The judge concluded he was “unable to decipher the exact meaning” of the will and said O’Donohue had “unfortunately provided an illustration of exactly how a person should not make a will”.
While there was little doubt O’Donohue was “a man of considerable learning”, the fact he did not benefit from legal advice or assistance when preparing his will was evident from the will drawn up, the judge said.
The will was deficient due to the lack of clarity concerning O’Donohue’s intentions and he had also unwittingly made “the classic error” of having two intended beneficiaries of the will – his mother and brother Patrick – witness his signature with the effect of depriving both from benefiting as the law provides a witness to a will cannot be a beneficiary.
In those circumstances, it was “with regret” he must find, while the will was valid under the 1965 Succession Act and also revoked a previous will made in 1998, the terms of the will rendered it void “for uncertainty”.
As a result of his findings, the entire estate falls into intestacy leading to a situation under law where Ms O’Donohue takes the entire estate, the judge said.
O’Donohue, a former priest, made the will in February 2001, just before he left for a tour of Australia, without the benefit of legal advice. He is survived by his mother, brothers Patrick and Peter, sister Mary, two nieces and two nephews.
In his will, O’Donohue stated he was leaving “all my worldly possessions” to his mother Josie “to be divided equally and fairly among my family with special care and extra help” to be given to his sister Mary.
He also stipulated gifts of money were to be given to a number of other persons.

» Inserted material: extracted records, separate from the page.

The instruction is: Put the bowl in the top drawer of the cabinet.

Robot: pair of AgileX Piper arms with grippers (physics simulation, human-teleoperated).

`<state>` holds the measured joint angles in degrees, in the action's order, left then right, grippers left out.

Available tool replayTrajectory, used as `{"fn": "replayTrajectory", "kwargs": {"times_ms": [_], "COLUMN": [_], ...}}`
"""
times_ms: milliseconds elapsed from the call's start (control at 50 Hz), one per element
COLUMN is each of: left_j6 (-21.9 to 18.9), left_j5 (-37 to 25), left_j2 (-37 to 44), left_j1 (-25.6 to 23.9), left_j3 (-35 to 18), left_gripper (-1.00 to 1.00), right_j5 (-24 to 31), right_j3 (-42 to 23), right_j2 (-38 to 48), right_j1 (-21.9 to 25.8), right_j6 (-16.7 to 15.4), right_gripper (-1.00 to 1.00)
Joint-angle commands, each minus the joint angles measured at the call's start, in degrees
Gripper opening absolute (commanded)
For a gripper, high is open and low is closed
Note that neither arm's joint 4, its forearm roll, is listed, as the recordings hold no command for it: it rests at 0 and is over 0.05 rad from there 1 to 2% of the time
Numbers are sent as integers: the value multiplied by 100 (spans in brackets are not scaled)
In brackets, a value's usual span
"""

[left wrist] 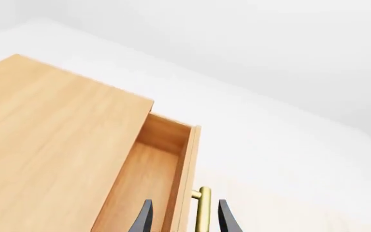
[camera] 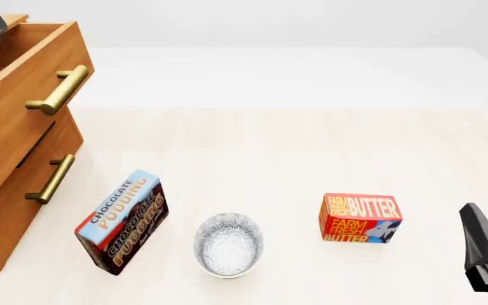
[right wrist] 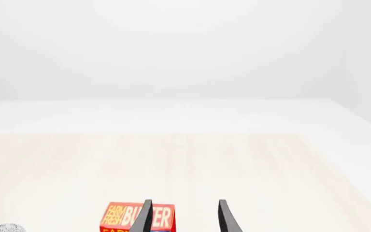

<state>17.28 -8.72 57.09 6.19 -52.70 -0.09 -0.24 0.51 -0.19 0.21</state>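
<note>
Left gripper (left wrist: pixel 184 220): fingers spread apart, one either side of the brass handle (left wrist: pixel 202 209) of the top drawer (left wrist: pixel 148 179); whether the pads touch the bar cannot be told. Only its wrist view shows this; in the front view just a dark corner of that arm appears at the far left, above the drawer.

Right gripper (right wrist: pixel 184 217): fingers parted, holding nothing, low at the near right of the table (camera: pixel 312 146). The front view shows only part of it at the frame's near right edge.

Top drawer: pulled out from the cabinet (camera: pixel 2 210) at the far left. The left wrist view alone looks into its bare wooden interior; the front view alone shows the lower drawer (camera: pixel 32 175), shut, with its own brass bar.

Bowl (camera: pixel 229 244): upright on the table at near centre, well apart from the cabinet and from both grippers. Only a sliver of it enters the right wrist view.

Chocolate pudding box (camera: pixel 122 222): tilted, just left of the bowl; front view only.

Butter box (camera: pixel 360 218): right of the bowl, between it and the right gripper; seen partly between the fingers in the right wrist view.
</note>
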Motion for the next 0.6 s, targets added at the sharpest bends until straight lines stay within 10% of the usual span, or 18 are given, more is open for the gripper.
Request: {"fn": "replayTrajectory", "kwargs": {"times_ms": [20,600], "left_j6": [65,182], "left_j5": [-11,-78], "left_j2": [146,461], "left_j1": [-53,-436], "left_j3": [53,122], "left_gripper": [100,100], "right_j5": [0,0], "right_j3": [0,0], "right_j2": [0,2], "right_j1": [0,1], "right_j6": [0,0], "right_gripper": [100,100]}}
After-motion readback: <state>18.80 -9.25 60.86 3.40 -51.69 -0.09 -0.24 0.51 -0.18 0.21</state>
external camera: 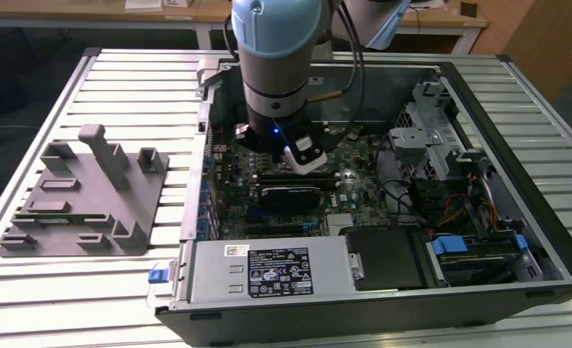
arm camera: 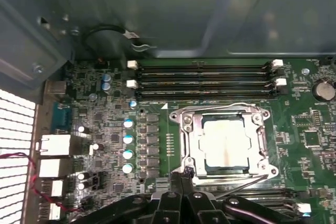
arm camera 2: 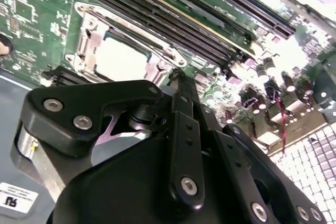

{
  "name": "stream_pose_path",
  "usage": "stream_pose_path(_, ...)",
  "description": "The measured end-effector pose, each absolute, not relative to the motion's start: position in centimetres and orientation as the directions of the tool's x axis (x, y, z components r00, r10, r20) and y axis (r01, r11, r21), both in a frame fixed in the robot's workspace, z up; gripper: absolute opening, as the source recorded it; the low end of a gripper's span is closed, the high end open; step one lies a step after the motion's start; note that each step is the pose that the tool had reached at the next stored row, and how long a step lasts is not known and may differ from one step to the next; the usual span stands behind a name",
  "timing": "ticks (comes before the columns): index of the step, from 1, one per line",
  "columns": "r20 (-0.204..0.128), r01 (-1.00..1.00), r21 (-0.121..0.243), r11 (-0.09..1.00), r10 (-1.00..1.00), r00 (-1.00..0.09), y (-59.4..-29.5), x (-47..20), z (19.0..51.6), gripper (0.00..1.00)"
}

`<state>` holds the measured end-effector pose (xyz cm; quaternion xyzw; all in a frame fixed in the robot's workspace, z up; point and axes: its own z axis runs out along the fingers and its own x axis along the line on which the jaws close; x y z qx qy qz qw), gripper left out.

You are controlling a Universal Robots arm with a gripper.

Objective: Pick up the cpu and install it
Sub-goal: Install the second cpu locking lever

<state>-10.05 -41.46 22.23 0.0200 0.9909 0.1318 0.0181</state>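
Observation:
The cpu (arm camera: 224, 145) is a pale silver-white square lying flat inside the metal socket frame (arm camera: 191, 129) on the green motherboard; the second wrist view shows the cpu (arm camera 2: 121, 59) within the same frame (arm camera 2: 86, 30). My gripper (arm camera: 181, 176) hovers just beside the socket's edge, its black fingers pressed together with nothing between them. In the second wrist view the gripper (arm camera 2: 176, 74) points its joined tips at the frame's corner. In the exterior view the gripper (external camera: 308, 171) hangs low inside the open computer case, over the motherboard.
Long memory slots (arm camera: 205, 77) run beside the socket, and a row of capacitors (arm camera: 127, 145) stands on its other side. The case holds a power supply (external camera: 266, 272) at the front and a drive cage (external camera: 430, 138) on the exterior view's right. A grey fixture block (external camera: 83, 196) sits on the slatted table.

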Motion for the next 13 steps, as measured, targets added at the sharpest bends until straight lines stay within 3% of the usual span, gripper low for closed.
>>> stream_pose_path(13,-0.032,0.035,0.262,0.964,0.044,-0.999,-41.5,-10.5,23.9,0.11)
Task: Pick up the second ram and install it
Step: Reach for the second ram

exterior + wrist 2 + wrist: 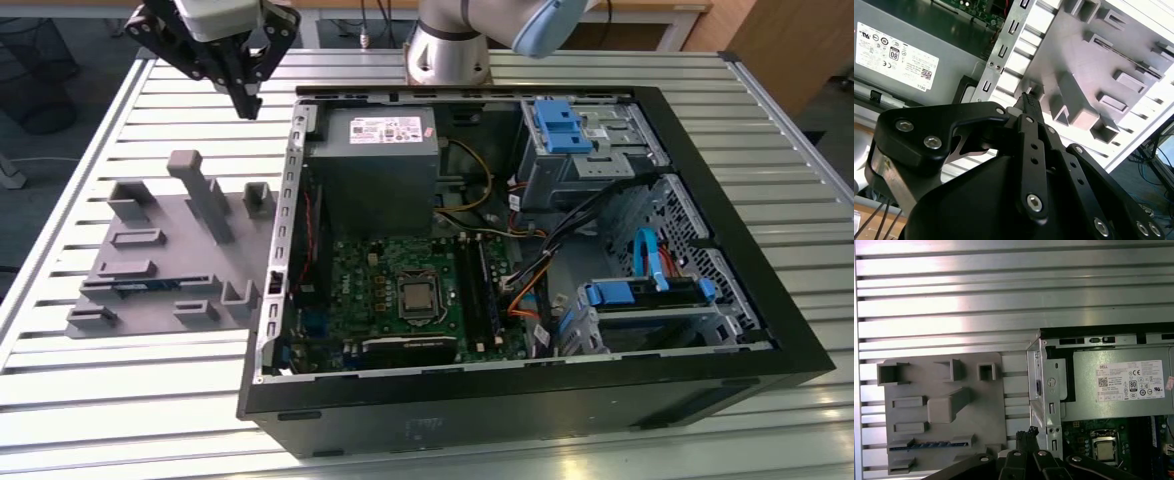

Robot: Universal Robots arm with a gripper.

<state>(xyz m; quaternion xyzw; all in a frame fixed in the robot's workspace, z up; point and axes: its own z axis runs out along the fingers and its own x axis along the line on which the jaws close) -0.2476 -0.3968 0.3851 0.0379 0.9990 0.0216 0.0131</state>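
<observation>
The second ram (929,444) is a thin blue-green stick standing on edge in a slot of the grey tray (944,385). In the exterior view the ram (140,284) sits near the tray's (147,250) front left. My gripper (247,105) hangs well above the table behind the tray, close to the case's back left corner. Its black fingers (1028,100) are pressed together with nothing between them, and their tips (1030,432) point down beside the case's metal edge. The gripper is far from the ram.
The open black computer case (534,400) lies on the slatted metal table (120,400). Inside are the green motherboard (374,270) with a silver processor (418,296), a grey power supply (380,150), blue drive brackets (561,125) and loose cables. Upright posts (200,190) rise from the tray.
</observation>
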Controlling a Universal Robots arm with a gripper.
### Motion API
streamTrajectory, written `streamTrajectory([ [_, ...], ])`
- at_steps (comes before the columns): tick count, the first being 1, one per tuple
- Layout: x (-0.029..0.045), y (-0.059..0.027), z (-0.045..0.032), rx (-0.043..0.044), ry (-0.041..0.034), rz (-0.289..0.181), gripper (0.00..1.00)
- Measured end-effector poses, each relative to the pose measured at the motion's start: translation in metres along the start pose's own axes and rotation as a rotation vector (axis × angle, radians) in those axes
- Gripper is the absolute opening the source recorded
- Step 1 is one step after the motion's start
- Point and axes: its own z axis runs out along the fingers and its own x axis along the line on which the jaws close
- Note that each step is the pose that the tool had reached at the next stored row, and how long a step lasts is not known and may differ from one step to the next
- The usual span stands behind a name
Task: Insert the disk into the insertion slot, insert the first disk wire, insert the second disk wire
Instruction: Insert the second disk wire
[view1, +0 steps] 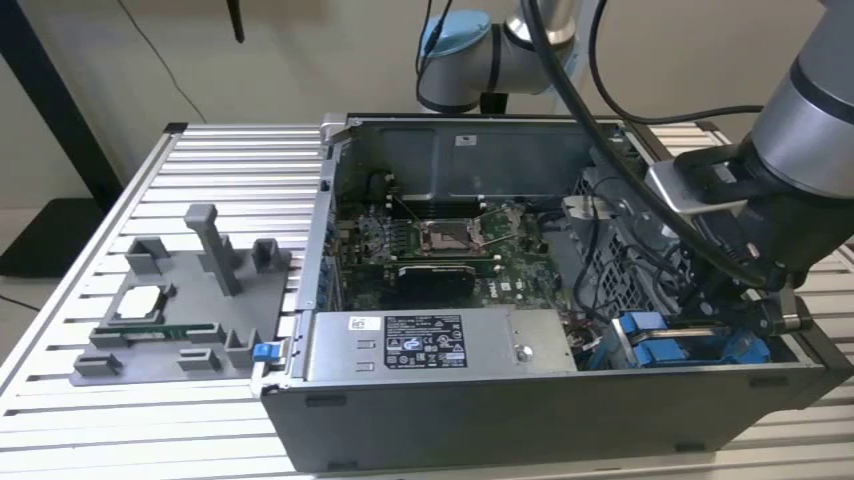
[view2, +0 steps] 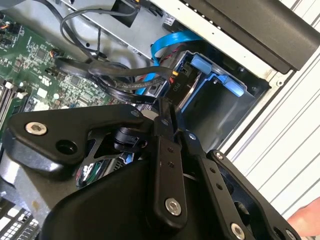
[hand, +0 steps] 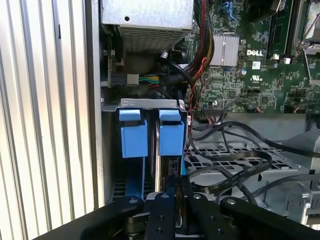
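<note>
The disk (hand: 168, 165) stands on edge in the drive bay at the case's front corner on the exterior view's right. Its blue carrier (hand: 171, 134) sits beside a second blue carrier (hand: 134, 134). The same blue frame (view2: 220, 79) shows just beyond the fingertips, and the carriers (view1: 667, 348) also show from outside. My gripper (hand: 172, 192) hangs right over the disk's rear edge, jaws pressed together on the plug of a flat black disk wire (view2: 131, 98). That wire loops back over the perforated cage (hand: 235, 172). The gripper (view2: 164, 111) nearly touches the disk.
A grey power-supply box (view1: 427, 345) lies along the case's front wall, and the motherboard (view1: 427, 245) is behind it. A blue cable (view2: 172, 41) and several black cables (hand: 220, 132) crowd the bay. A grey fixture tray (view1: 174, 320) sits on the slatted table (view1: 227, 170). A hand (view2: 306, 220) shows.
</note>
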Motion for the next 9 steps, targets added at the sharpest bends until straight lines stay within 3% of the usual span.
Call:
streamTrajectory([
  [9, 0.0007, 0.0004, 0.0040, 0.0008, 0.0012, 0.006, 0.00],
])
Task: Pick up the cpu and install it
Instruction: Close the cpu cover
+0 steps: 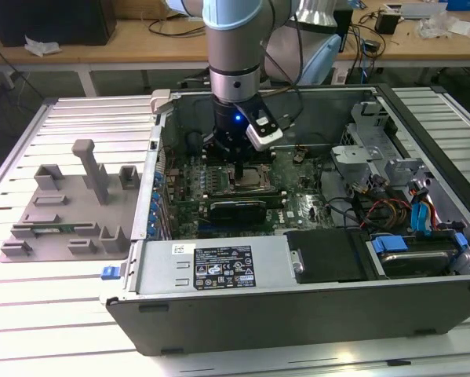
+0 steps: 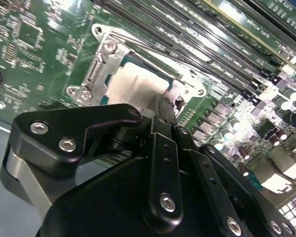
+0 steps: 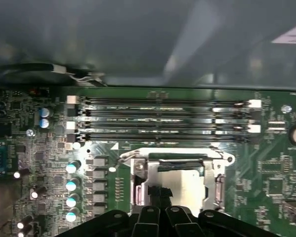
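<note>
the small flat square cpu with a silvery-grey top plate [image 3: 190, 183] lay flat inside the silver metal socket frame [image 3: 138, 170] of the green motherboard [image 1: 301, 200], beside the rows of long black memory slots [image 3: 162, 118]. the black gripper [image 1: 240, 169] pointed straight down inside the open grey metal computer case [image 1: 297, 310], low over the cpu's edge in both wrist views. whether the claw was wide, narrow or clamped on the chip could not be told. a grey moulded fixture block [image 1: 70, 204] sat outside the case, toward the exterior view's left.
</note>
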Robot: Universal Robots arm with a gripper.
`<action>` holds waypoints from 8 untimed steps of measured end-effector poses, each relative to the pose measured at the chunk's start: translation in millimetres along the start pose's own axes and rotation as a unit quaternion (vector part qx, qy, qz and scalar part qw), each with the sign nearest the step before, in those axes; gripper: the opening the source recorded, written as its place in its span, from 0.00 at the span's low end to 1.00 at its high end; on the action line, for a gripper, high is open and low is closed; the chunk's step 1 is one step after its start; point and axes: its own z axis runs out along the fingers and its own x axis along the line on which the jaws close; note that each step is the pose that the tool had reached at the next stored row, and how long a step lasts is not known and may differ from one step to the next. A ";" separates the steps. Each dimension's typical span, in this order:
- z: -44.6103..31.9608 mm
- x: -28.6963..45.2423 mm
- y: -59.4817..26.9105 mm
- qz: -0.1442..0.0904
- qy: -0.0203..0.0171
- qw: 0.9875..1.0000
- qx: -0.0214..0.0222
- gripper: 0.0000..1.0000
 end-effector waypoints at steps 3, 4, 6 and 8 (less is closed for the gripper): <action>2.3 3.1 0.1 -0.002 0.000 1.000 0.000 0.11; 3.5 5.1 0.1 -0.004 0.000 1.000 0.000 0.11; 4.6 7.3 0.1 -0.005 0.000 1.000 0.000 0.11; 5.6 9.1 0.2 -0.007 0.000 1.000 0.000 0.11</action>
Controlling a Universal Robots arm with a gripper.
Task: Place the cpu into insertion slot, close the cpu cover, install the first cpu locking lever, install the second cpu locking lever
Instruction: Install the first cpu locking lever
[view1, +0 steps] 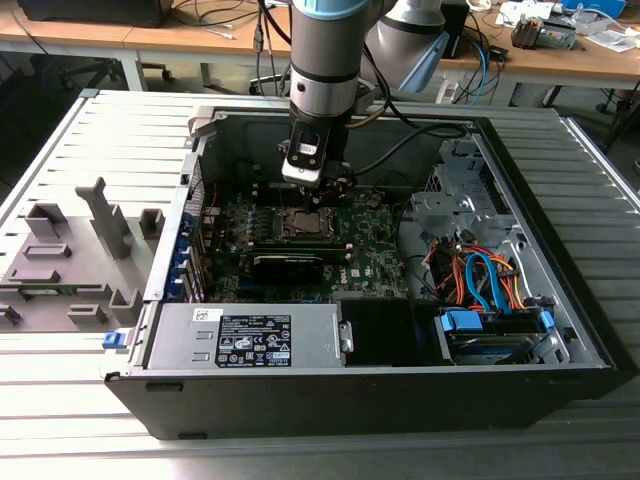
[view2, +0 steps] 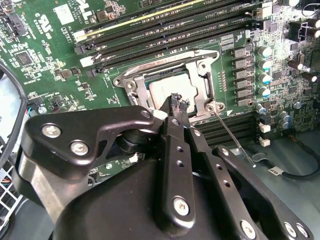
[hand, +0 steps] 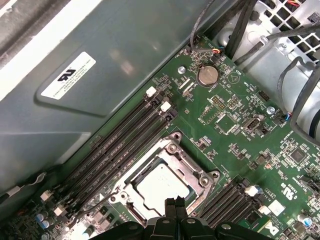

Mr Justice Gilligan said the making of a last will and testament is one of the most important tasks people face but is unfortunately often approached without due consideration. A properly drawn up will, prepared with legal advice, should ensure a testator’s wishes for disposition of their estate would be fully complied with.
Where there was doubt about a will, the court’s task was to determine a deceased’s wishes insofar as possible.
In this case, O’Donohue had died “a bachelor without issue” and left the will of 2001. He previously executed a will in 1998, with the benefit of legal advice but the probate office was satisfied letters of administration could be extracted for the 2001 will.
The 2001 will, as a piece of English, was unclear and raised a number of questions including how to interpret the “mutually exclusive” intention that the estate was to be divided equally among O’Donohue’s “family” but his sister was to receive “extra care and help”.
If the estate was to be divided equally, from where were the gifts for the other named persons to be sourced and, if they were to come from the estate, how were they to be quantified, he also queried. Such issues were “a significant stumbling block” to ascertaining O’Donohue’s intention.
The “only clear fact” was O’Donohue intended a group of people to benefit from his will but, while that group was distinguishable, the manner in which the estate was to be divided between those persons was “significantly less clear”.
While it had been accepted O’Donohue’s family should benefit first from the will, it was difficult to see how the gifts to the other persons named could be given any real meaning if that happened.
The court’s task was to assess if various proposed modifications to the will were permissible as a matter of law. Having considered this will and submissions, including the family’s submission O’Donohue intended to make a “hybrid trust”, the judge concluded there was no simple insertion or removal he could make to the will terms which would supply the proper sense intended by O’Donohue and not involve the court “remaking” the will.